What to produce | Pictures aside, return every line below exactly as written.

Exercise data |
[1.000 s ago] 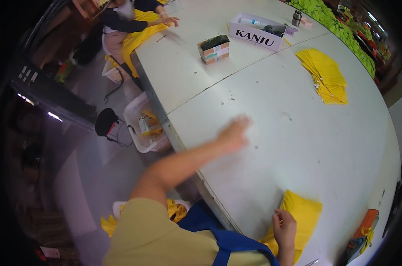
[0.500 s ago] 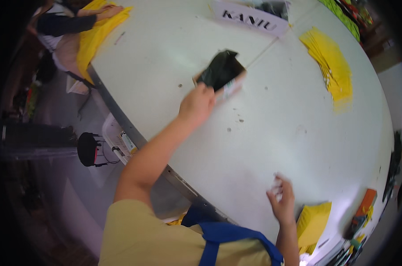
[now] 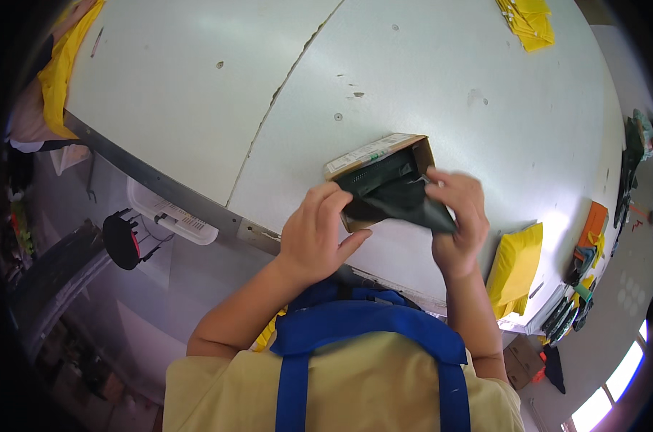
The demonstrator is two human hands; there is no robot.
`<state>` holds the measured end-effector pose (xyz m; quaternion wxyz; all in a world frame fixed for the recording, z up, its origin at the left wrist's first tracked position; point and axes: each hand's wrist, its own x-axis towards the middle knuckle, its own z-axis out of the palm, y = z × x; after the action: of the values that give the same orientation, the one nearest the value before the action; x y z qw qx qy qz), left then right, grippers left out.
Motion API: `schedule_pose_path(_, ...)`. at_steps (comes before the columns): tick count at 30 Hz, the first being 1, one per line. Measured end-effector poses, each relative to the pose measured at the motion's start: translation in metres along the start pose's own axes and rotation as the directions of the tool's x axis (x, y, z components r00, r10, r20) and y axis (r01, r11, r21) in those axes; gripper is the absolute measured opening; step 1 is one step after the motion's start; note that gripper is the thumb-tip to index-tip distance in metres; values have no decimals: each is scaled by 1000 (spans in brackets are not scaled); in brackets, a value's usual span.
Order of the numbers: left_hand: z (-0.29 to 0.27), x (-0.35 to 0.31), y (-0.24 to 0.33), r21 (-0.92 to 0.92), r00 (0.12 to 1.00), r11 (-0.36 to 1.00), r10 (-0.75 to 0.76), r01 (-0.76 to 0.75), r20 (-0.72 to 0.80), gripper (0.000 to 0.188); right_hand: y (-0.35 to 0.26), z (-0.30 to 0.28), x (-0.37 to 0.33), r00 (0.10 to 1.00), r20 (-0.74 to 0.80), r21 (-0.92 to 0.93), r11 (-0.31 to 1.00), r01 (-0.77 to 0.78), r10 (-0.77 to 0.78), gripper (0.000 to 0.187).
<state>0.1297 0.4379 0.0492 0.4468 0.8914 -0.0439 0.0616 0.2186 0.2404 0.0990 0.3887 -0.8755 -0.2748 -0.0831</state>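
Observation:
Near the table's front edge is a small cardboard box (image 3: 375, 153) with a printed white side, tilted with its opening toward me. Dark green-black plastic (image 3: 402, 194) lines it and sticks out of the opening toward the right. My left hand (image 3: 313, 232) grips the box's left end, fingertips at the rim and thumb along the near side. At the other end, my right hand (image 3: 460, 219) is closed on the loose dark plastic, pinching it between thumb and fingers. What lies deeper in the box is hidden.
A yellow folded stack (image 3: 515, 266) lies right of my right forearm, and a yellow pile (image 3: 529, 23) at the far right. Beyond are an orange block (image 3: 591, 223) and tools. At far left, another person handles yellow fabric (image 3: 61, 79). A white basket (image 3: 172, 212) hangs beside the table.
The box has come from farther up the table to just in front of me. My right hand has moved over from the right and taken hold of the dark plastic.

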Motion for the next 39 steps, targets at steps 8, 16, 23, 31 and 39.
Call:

Worked solution |
[1.000 s ago] 
[0.500 s ago] 
[now] 
The demonstrator is two human hands; there is no robot.
`<state>` holds the measured end-effector pose (xyz m; quaternion wxyz; all in a world frame fixed for the recording, z up, its origin at the left wrist's first tracked position; point and axes: each hand's wrist, its own x-axis towards the middle knuckle, its own z-axis out of the palm, y = z × x; after the action: of the values that give the same orientation, the one nearest the value before the action; x y z qw qx qy qz), left then right, grippers left out.
Motion API: `schedule_pose_path(_, ...)`. at_steps (comes before the columns): tick count at 30 Hz, the first being 1, one per line. Measured end-effector poses, each relative to the pose measured at the motion's start: translation in metres along the start pose's own axes and rotation as the directions of the tool's x axis (x, y, z components r00, r10, r20) and y axis (r01, r11, r21) in those axes; gripper is the absolute measured opening; step 1 is one step after the motion's start; note that gripper is the thumb-tip to index-tip distance in metres; values have no decimals: each is scaled by 1000 (spans in brackets are not scaled); in brackets, a value's usual span.
Order of the numbers: left_hand: z (-0.29 to 0.27), x (-0.35 to 0.31), y (-0.24 to 0.33), r21 (-0.92 to 0.92), r00 (0.12 to 1.00), r11 (-0.36 to 1.00), r10 (-0.75 to 0.76), r01 (-0.76 to 0.75), r20 (-0.72 to 0.80), gripper (0.000 to 0.188); right_hand: y (-0.35 to 0.26), z (-0.30 to 0.28), x (-0.37 to 0.33), r00 (0.10 to 1.00), r20 (-0.74 to 0.80), r21 (-0.92 to 0.93), r11 (-0.31 to 1.00), r01 (-0.77 to 0.78), r10 (-0.77 to 0.78), gripper (0.000 to 0.187).
<state>0.1297 0.4379 0.0492 0.4468 0.8914 -0.0439 0.0616 0.2186 0.2404 0.0990 0.3887 -0.8755 -0.2748 -0.0831</state>
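Observation:
Near the table's front edge is a small cardboard box (image 3: 375, 153) with a printed white side, tilted with its opening toward me. Dark green-black plastic (image 3: 402, 194) lines it and sticks out of the opening toward the right. My left hand (image 3: 313, 232) grips the box's left end, fingertips at the rim and thumb along the near side. At the other end, my right hand (image 3: 460, 219) is closed on the loose dark plastic, pinching it between thumb and fingers. What lies deeper in the box is hidden.
A yellow folded stack (image 3: 515, 266) lies right of my right forearm, and a yellow pile (image 3: 529, 23) at the far right. Beyond are an orange block (image 3: 591, 223) and tools. At far left, another person handles yellow fabric (image 3: 61, 79). A white basket (image 3: 172, 212) hangs beside the table.
The box has come from farther up the table to just in front of me. My right hand has moved over from the right and taken hold of the dark plastic.
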
Motion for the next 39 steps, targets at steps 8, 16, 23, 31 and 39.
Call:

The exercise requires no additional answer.